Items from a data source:
________

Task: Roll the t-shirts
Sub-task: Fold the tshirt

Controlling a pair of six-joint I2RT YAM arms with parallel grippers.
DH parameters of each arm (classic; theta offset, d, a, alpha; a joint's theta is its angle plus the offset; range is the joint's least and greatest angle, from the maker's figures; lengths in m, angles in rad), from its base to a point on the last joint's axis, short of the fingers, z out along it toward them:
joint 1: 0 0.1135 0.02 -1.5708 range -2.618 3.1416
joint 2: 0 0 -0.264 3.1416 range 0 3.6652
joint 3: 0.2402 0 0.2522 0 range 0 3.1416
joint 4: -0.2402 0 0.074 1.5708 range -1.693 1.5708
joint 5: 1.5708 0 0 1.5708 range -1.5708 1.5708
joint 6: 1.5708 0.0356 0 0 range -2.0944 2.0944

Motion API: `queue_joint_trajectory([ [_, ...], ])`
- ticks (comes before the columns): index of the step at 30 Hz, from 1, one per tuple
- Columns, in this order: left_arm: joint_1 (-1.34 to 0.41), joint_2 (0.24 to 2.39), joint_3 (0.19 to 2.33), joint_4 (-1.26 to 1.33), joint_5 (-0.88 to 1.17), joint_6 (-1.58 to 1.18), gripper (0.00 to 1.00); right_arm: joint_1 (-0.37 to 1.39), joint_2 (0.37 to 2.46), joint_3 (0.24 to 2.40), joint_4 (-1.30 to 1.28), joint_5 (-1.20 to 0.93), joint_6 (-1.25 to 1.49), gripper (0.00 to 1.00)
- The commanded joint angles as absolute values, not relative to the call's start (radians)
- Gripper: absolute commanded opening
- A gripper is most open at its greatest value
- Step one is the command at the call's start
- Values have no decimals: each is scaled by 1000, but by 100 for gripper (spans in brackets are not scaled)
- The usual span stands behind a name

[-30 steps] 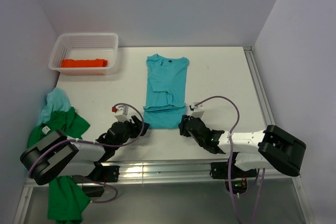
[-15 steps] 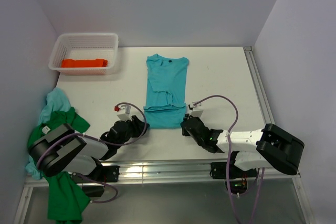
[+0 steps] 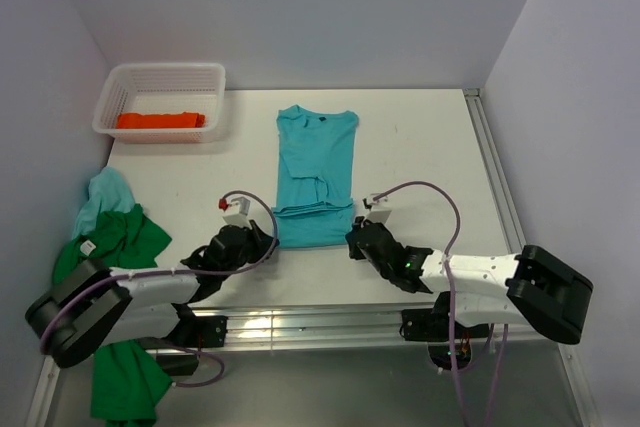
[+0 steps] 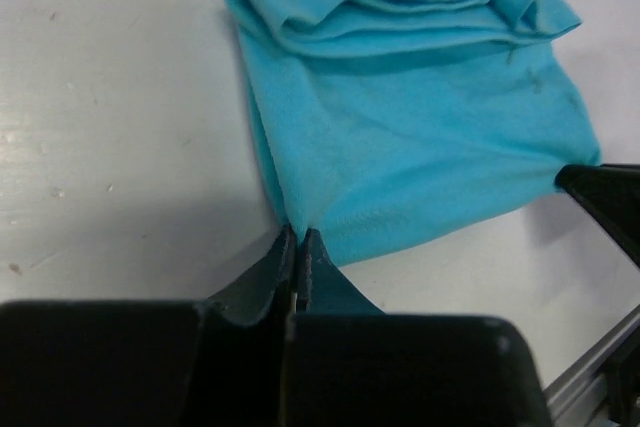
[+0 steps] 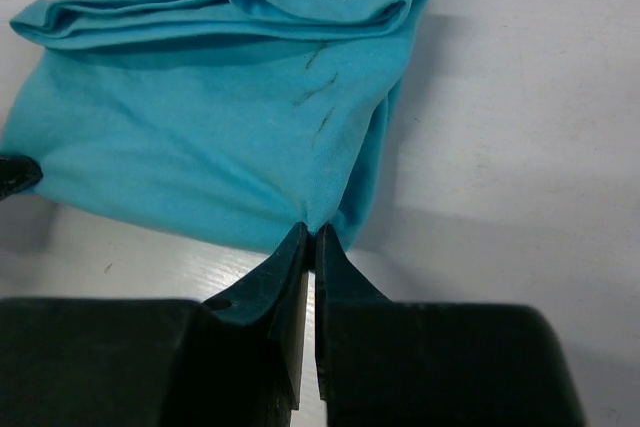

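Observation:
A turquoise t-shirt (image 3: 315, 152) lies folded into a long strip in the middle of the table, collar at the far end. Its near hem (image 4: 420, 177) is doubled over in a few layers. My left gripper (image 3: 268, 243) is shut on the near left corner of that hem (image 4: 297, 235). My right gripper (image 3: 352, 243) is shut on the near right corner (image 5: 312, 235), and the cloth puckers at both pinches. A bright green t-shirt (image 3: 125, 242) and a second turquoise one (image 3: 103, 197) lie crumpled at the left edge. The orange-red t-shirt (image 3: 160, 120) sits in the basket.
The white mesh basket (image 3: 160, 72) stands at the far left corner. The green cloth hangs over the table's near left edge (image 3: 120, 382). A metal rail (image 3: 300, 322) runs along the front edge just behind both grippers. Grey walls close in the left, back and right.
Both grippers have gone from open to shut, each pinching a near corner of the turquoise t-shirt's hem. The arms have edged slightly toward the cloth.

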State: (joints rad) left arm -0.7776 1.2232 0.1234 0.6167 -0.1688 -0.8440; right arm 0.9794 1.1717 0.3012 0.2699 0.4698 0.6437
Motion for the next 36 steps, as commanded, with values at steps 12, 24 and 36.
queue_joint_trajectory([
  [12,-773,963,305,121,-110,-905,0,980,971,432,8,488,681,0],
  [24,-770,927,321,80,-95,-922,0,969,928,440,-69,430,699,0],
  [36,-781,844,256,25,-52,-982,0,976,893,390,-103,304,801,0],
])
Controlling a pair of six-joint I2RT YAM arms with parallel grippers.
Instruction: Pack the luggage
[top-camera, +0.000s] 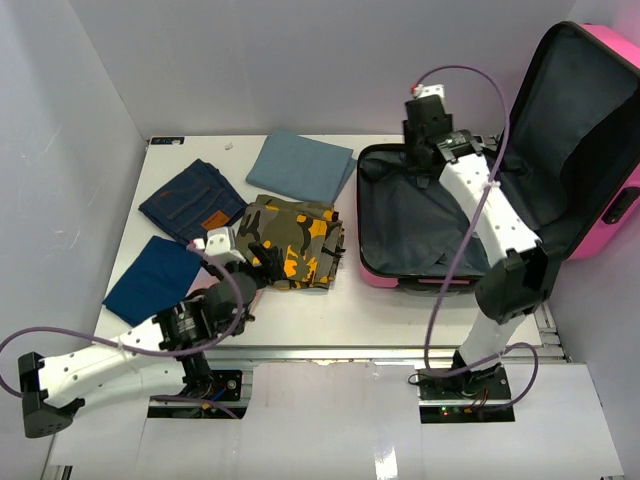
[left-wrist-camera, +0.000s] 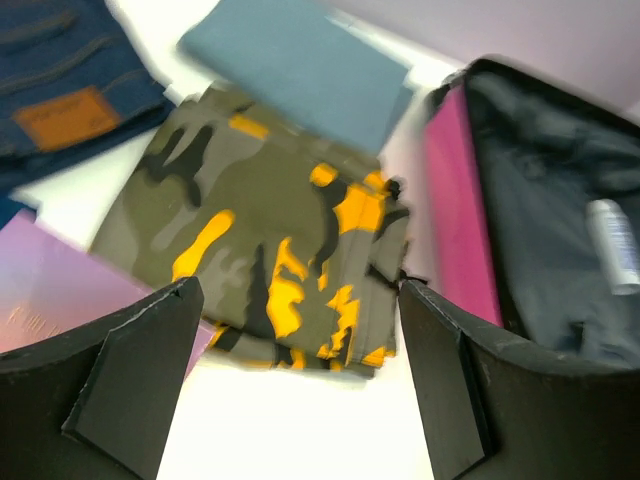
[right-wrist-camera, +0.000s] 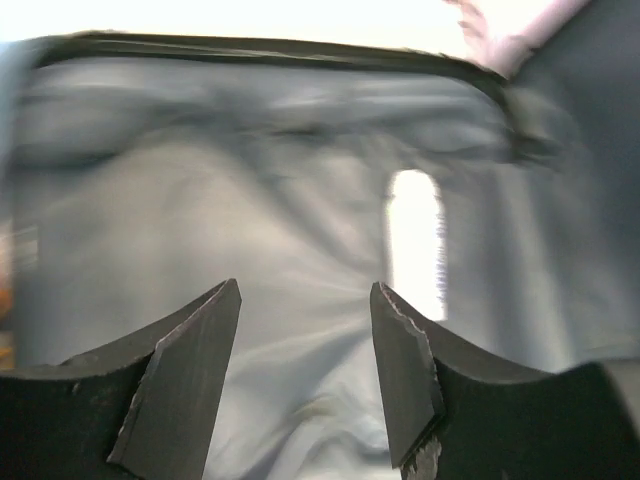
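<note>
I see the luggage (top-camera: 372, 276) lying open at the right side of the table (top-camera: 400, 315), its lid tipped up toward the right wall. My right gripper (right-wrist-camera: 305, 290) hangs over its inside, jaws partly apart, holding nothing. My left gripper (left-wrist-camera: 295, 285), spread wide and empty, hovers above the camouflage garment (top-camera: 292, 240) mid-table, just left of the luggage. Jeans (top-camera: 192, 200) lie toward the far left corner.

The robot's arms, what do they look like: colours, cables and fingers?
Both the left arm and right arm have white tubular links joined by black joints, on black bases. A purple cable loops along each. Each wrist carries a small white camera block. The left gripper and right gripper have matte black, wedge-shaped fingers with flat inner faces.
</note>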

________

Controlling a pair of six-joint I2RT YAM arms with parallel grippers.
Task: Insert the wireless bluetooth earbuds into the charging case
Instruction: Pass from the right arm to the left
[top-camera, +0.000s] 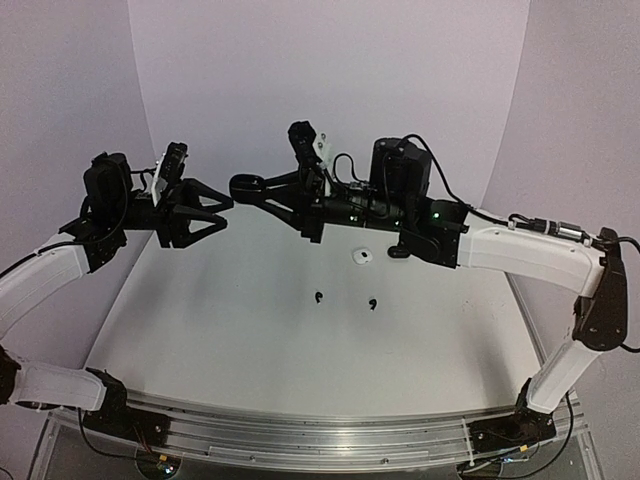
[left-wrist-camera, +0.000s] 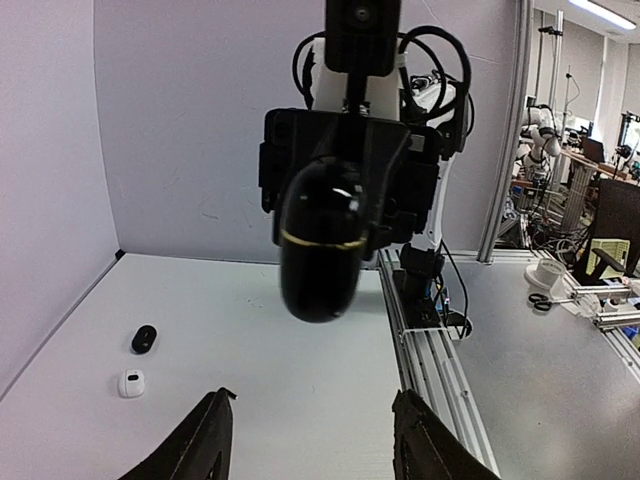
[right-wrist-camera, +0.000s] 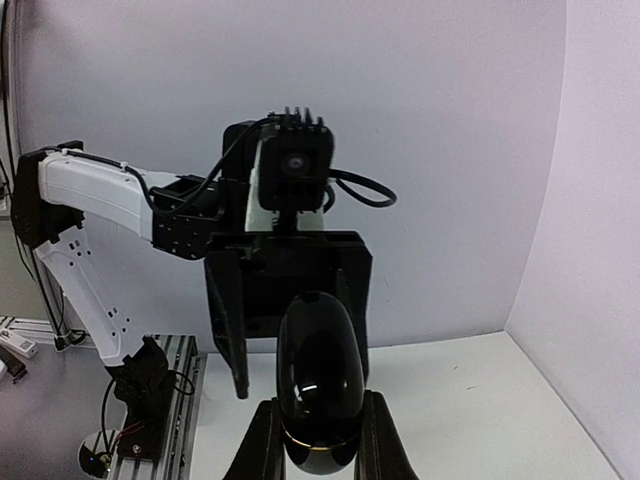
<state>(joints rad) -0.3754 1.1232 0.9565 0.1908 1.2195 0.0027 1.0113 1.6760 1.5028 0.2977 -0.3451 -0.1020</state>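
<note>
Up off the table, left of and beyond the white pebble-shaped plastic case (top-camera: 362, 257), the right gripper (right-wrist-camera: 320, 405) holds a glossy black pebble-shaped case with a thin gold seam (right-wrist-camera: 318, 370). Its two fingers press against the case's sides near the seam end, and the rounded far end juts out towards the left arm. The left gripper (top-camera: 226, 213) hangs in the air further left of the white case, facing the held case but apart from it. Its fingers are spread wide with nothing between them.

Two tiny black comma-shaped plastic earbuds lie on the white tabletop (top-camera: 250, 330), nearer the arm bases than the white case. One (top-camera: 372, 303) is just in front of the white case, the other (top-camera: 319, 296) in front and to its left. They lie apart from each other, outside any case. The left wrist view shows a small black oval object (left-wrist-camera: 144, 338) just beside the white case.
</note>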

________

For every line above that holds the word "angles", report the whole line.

DH parameters of each arm (classic; theta offset, d, a, alpha; a joint's theta is its angle plus the offset; range is the joint's least and greatest angle, from the maker's figures; lengths in m, angles in rad), from its base to a point on the last joint's axis, short of the fingers, z out along it toward them:
- The commanded joint angles as absolute values, not relative to the call's start (radians)

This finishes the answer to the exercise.